I just said that a Rails app calls Bundler.require so adding the bundle exec prefix is not needed, but probably we all had this issue where we want to run rails s or rails c and it won't find the rails command, and then we have to run it using bundle exec rails ... anyway.

This happens because the system can't find the rails command. Similar to Ruby's $LOAD_PATH array, our system has a PATH environment variable to look for the commands we want to run. bundle executable is installed in the same directory as the ruby executable, but rails executable may be in a different one that's not in the paths the PATH env variable lists.

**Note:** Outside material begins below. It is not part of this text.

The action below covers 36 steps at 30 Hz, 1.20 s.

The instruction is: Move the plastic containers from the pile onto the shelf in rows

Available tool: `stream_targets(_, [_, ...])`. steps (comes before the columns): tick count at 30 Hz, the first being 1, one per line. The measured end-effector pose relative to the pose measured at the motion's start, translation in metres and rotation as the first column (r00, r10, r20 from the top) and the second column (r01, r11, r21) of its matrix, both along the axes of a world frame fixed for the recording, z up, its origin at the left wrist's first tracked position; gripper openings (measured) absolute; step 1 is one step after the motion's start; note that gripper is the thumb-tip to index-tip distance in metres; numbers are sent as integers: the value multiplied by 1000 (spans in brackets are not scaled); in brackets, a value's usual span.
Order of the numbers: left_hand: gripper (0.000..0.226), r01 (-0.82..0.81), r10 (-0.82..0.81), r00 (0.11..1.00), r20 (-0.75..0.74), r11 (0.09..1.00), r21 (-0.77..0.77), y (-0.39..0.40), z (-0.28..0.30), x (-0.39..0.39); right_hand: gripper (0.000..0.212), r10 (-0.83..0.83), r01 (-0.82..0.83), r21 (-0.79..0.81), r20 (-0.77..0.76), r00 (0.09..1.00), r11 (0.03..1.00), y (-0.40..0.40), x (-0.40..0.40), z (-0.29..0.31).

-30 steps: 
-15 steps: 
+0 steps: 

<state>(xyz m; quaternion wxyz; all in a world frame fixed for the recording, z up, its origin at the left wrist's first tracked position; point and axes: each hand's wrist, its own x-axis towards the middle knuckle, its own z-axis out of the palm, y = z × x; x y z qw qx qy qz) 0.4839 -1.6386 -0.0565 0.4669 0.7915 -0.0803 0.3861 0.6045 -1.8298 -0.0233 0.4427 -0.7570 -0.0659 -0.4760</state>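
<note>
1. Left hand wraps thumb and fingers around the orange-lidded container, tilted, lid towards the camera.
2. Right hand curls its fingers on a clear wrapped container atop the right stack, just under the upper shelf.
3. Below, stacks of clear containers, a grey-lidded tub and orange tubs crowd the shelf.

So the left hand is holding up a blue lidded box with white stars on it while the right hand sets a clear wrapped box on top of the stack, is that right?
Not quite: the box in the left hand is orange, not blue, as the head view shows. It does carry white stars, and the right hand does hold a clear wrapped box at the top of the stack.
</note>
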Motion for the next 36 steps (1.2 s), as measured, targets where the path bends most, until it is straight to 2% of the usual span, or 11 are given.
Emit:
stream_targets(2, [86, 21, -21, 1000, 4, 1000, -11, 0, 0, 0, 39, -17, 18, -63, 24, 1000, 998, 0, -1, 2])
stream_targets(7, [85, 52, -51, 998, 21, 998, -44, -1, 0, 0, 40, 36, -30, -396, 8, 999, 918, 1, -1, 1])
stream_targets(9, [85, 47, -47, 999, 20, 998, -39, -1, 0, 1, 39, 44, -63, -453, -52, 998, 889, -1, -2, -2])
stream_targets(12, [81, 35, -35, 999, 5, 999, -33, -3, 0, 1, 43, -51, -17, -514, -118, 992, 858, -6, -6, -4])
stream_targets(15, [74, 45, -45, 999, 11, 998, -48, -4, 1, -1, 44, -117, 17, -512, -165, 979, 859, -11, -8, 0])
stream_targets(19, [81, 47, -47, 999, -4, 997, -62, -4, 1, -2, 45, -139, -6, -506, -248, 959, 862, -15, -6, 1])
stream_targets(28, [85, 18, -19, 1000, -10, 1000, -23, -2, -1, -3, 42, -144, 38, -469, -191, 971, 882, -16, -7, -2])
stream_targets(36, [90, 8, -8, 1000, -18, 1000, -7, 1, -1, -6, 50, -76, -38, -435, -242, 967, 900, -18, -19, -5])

In those cases we have three options:

  • add the missing path to the PATH env variable
  • prefix our commands with bundle exec
  • use the executables we may have in the bin folder of our project

Running bundle exec and Bundler.require at the same time is not a problem, so it's safe to use bundle exec even when not needed as long as there's a Gemfile in that directory, it won't activate gems twice.

Bonus: How RVM works?

Since we are already talking about the PATH env variable, let's see what RVM does to change which Ruby version we want to use.

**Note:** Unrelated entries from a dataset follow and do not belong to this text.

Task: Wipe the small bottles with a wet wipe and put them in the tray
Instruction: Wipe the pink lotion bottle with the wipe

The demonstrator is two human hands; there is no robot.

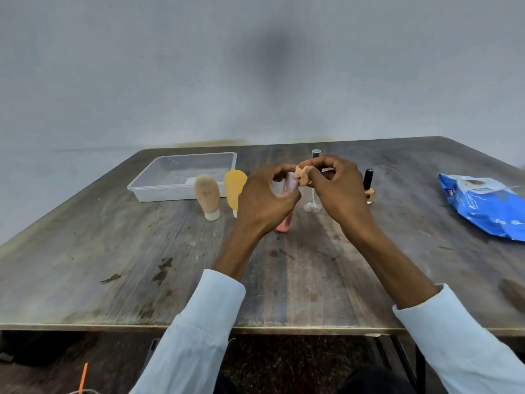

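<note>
From my seat at the feed, I see the left hand curled round a slim pink bottle, gripping it about its middle so that only the rosy lower end and a pale, glossy upper part show past the fingers. The right hand pinches a crumpled wet wipe, a small wad tinted peach, and holds it against the top of that bottle. The bottle is held tilted above the wooden table, whose surface is grey-brown, streaked along the grain and blotched with dark scuffs.

Just left of the hands stand two soft squeeze tubes, caps down: a tan tube with a rounded, matte body and a cream cap, and beside it a yellow tube, flat and paddle-shaped, partly hidden by the left hand. Behind them lies the tray, a shallow rectangular tub of clear plastic with rounded corners.

Behind the right hand a clear bottle shows its glassy base and grey cap. Further right stands a small nail polish bottle, yellow with a tall black cap. Well apart, by the right edge, lies a glossy blue wipes packet, wrinkled and slumped.

Pale blue sleeves cover both forearms.
</note>
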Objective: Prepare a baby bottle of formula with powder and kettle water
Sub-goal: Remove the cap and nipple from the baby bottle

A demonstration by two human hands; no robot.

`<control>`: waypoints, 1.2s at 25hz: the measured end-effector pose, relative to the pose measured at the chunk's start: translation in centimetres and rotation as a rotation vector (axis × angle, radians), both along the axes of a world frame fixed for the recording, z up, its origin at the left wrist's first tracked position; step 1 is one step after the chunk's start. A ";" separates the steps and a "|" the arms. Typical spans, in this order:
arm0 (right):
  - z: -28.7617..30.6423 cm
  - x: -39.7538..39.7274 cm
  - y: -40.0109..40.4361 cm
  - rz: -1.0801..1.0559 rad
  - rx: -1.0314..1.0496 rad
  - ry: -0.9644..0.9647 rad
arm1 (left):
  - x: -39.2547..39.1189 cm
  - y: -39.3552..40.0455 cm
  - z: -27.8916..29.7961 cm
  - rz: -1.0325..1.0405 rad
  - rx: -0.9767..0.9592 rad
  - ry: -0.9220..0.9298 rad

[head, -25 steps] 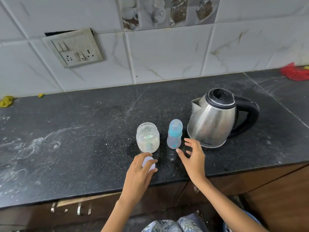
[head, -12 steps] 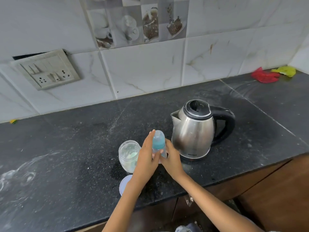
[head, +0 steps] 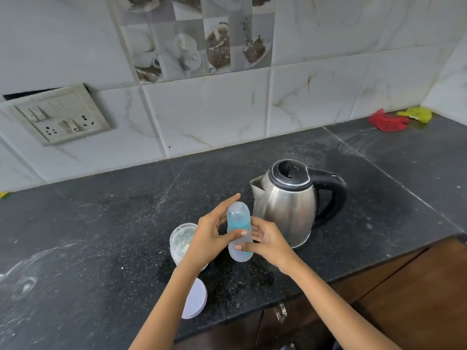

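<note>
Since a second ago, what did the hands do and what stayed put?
The left hand let go of the lid, now lying on the counter. Both hands took hold of the bottle; the right hand helped lift and tilt it. The jar and kettle stayed put.

We can read no text, brand or number here. The stainless-steel electric kettle with the black lid and handle (head: 290, 208) carries a small dark mark low on its body, mostly hidden and too small for us to read. The clear baby bottle with the blue collar (head: 238, 231) shows no legible marking.
</note>
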State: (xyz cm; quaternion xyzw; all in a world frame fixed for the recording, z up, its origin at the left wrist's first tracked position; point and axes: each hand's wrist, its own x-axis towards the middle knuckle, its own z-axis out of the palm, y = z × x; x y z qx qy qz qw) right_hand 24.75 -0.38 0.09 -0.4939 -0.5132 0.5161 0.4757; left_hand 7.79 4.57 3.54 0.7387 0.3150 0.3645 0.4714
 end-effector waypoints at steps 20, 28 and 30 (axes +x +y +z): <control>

This is my PATH when using Ruby 2.6.6 in bash:

# bash
% echo $PATH
/Users/arielj/.rvm/gems/ruby-2.6.6/bin:/Users/arielj/.rvm/gems/ruby-2.6.6@global/bin:/Users/arielj/.rvm/rubies/ruby-2.6.6/bin:/Users/arielj/.rvm/bin:/usr/local/bin:/usr/bin:/bin:/usr/sbin:/sbin:/Library/Apple/usr/bin

And after running rvm use 2.6.2:

# bash
% rvm use 2.6.2
Using /Users/arielj/.rvm/gems/ruby-2.6.2

% echo $PATH
/Users/arielj/.rvm/gems/ruby-2.6.2/bin:/Users/arielj/.rvm/gems/ruby-2.6.2@global/bin:/Users/arielj/.rvm/rubies/ruby-2.6.2/bin:/Users/arielj/.rvm/bin:/usr/local/bin:/usr/bin:/bin:/usr/sbin:/sbin:/Library/Apple/usr/bin

We can see it simply changes the PATH env variable to point to the Ruby version we want to use. Now, when we run the ruby command, our system will find the executable inside one of those folders.

Conclusion

We learned how Bundler and Rubygems interact with each other and "trick" Ruby to help us have a consistent environment and all the problems this technique solves (there are similar solutions for other programming languages, like pip for Python, Composer for PHP, Yarn for NodeJs, etc).

We now have a better understanding to know when we would need to add the bundle exec prefix when running commands and when not to save some time.

And as a bonus, we also learned how RVM uses a somewhat similar solution to help run any Ruby version in one system.